Proposed amendments to the Cannabis Regulations mean that cannabis edibles will be legal on Oct. 17. These amendments will usher in a wave of new regulations, not to mention a significant business opportunity for Medicine Hat-based entrepreneurs and investors.

Already we are seeing some market activity in southern Alberta, with Namaste Technologies, a licensed cannabis company, taking a 49 per cent stake in Calgary-based Choklat, a bean-to-bar chocolate maker.

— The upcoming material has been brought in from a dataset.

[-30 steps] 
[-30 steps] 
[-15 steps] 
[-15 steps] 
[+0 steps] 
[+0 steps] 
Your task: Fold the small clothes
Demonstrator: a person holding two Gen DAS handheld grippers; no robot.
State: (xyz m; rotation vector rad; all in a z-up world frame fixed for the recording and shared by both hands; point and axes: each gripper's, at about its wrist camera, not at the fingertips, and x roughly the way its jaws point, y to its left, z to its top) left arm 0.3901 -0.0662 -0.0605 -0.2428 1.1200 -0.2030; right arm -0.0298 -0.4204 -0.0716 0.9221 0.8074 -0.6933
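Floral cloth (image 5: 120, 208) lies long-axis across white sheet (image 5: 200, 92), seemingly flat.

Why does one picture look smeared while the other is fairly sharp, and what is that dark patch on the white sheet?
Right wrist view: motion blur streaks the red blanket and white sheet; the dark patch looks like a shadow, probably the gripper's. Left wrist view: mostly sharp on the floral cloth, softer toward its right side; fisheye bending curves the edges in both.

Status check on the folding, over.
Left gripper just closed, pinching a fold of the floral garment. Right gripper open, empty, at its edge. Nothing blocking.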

Looking more broadly, research quoted by the Government of Canada suggests that 43 per cent of the cannabis market in mature jurisdictions like Colorado, California and Oregon consists of products other than flower. A 2018 study by Deloitte suggests that six out of every 10 Canadians will choose edible products over smokable products. And Grizzle, a cannabis consultancy, argues that Canada’s edibles market will reach $1 billion in short order.

With this fast-growing market in mind, I recently attended a cannabis edibles workshop hosted by the Alberta Food Processors Association. I wasn’t alone, as the workshop was well attended by over 70 Alberta-based food processors, entrepreneurs and consultants.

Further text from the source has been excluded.